=== DATA FOR THIS EXERCISE ===
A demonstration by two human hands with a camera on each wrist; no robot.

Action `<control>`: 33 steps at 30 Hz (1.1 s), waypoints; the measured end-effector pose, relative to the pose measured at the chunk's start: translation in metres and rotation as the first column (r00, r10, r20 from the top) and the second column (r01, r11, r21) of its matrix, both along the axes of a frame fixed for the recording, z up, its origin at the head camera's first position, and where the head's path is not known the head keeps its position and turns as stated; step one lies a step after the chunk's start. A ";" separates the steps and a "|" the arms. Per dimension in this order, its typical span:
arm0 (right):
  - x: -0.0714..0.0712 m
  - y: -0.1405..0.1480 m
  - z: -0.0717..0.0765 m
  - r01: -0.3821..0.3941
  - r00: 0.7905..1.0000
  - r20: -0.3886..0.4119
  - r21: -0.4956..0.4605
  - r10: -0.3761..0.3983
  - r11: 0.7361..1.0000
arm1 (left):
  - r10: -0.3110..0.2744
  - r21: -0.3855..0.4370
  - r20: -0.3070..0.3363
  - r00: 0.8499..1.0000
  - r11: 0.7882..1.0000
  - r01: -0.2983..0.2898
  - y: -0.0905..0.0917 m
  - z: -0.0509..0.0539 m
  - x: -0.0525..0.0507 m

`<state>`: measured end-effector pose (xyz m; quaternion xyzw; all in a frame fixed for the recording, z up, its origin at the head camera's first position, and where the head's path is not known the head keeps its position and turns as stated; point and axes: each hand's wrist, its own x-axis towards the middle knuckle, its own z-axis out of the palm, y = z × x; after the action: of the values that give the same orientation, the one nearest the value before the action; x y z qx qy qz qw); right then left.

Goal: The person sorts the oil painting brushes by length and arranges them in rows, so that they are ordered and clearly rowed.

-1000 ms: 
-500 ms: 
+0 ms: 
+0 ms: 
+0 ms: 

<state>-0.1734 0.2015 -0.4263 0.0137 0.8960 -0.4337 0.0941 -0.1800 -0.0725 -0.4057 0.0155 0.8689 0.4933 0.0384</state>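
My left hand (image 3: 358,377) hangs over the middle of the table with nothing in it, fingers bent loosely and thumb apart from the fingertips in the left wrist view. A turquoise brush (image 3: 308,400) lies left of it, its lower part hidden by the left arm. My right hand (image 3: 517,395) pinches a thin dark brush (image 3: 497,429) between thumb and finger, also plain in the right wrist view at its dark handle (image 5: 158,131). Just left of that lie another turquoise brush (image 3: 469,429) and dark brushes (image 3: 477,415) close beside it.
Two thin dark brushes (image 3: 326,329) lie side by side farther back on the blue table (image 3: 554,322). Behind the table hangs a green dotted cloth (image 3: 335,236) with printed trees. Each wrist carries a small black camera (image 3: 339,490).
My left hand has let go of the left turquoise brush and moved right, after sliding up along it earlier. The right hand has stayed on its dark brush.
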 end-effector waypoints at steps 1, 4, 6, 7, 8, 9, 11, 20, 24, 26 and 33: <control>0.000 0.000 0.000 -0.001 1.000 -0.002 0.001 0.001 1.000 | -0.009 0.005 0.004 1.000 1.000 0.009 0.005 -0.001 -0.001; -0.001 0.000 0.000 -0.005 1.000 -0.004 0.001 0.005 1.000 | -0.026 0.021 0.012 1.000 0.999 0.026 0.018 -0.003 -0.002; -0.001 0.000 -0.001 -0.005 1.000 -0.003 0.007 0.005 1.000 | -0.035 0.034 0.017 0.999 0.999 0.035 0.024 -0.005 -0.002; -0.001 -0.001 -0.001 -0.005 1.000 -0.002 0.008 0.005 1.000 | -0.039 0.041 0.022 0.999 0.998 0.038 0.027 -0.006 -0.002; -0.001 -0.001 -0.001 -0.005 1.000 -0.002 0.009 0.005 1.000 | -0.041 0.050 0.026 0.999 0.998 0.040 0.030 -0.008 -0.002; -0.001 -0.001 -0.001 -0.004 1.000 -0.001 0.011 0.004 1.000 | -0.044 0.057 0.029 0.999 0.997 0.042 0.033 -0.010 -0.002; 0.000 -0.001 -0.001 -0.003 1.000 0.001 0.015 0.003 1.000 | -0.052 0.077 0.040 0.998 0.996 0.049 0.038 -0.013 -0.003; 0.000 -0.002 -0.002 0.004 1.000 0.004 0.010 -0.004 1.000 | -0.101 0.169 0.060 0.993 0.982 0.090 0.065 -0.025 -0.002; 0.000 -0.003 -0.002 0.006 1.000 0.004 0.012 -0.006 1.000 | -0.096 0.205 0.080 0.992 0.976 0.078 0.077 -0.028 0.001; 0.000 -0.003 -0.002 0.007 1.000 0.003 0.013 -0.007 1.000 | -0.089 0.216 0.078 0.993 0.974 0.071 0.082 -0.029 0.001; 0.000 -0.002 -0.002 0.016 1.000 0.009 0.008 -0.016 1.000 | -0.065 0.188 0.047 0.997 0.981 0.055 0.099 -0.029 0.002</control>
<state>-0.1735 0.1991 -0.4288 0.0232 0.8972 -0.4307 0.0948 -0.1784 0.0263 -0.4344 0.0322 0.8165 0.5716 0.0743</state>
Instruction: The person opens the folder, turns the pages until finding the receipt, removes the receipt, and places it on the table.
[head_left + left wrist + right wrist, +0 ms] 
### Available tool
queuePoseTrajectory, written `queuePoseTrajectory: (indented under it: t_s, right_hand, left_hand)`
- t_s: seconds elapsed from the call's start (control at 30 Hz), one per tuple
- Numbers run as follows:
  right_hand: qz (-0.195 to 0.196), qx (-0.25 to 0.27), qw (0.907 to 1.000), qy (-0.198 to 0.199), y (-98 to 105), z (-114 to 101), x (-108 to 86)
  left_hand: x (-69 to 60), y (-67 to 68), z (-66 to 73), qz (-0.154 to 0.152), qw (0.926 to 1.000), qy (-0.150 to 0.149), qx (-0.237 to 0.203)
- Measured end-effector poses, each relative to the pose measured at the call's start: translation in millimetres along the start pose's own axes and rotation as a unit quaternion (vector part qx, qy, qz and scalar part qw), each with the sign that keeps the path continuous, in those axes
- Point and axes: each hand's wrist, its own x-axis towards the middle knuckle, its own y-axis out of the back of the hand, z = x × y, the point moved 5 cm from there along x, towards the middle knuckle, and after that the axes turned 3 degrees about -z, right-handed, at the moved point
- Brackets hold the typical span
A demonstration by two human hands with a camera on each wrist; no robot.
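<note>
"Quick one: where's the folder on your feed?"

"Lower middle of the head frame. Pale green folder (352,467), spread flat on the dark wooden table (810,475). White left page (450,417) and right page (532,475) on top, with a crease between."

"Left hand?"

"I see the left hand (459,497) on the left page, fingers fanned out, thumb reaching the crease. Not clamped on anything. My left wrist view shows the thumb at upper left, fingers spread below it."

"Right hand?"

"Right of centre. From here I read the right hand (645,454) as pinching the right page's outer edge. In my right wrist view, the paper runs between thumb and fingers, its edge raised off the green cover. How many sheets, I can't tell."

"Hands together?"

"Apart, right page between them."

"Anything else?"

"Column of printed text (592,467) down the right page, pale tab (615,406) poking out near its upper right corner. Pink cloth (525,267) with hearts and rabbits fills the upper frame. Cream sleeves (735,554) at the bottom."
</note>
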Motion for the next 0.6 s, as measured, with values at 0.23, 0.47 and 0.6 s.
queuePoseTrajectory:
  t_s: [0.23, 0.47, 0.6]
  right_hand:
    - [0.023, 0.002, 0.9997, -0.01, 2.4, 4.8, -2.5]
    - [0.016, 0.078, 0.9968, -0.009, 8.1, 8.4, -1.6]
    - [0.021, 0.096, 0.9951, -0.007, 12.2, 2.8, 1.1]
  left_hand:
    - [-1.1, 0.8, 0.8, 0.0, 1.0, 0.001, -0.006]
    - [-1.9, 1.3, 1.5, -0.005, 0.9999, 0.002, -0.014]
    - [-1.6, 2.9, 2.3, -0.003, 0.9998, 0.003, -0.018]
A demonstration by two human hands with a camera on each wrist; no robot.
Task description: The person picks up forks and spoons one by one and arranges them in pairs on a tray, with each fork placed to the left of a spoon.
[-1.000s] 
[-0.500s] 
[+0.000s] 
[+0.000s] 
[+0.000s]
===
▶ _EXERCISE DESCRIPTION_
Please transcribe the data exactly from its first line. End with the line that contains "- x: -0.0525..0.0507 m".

▶ _WRITTEN RESPONSE_
A demonstration by two human hands with a camera on each wrist; no robot.

Action `<control>`: 33 steps at 30 Hz (1.1 s), waypoints; the measured end-effector pose, relative to the pose measured at the chunk's start: translation in metres and rotation as the first column (r00, r10, r20 from the top) and the second column (r01, r11, r21) of its matrix, both along the axes of a frame fixed for the recording, z up, its origin at the head camera's first position, and where the head's path is not known the head keeps its position and turns as stated; step one lies a step after the chunk's start. A ";" separates the steps and a "|" the arms. Per dimension in this order, its typical span:
arm0 (right):
  - x: -0.0714..0.0712 m
  - y: -0.1405..0.1480 m
  - z: -0.0717..0.0765 m
  - r01: -0.3821..0.3941
  - r00: 0.7905..1.0000
  - r20: -0.3886..0.4119
  - r21: -0.4956..0.4605
  - r10: -0.3761..0.3983
  - r11: 0.7361..1.0000
arm1 (left):
  - r10: -0.3110..0.2744
  - r21: -0.3855..0.4370
  - r20: -0.3070..0.3363
  - r00: 0.8499..1.0000
  - r11: 0.7882..1.0000
  - r01: -0.2983..0.2898
  - y: -0.0905..0.0917 m
  - z: -0.0509..0.0539 m
  - x: -0.0525..0.0507 m

This output has been written out in full.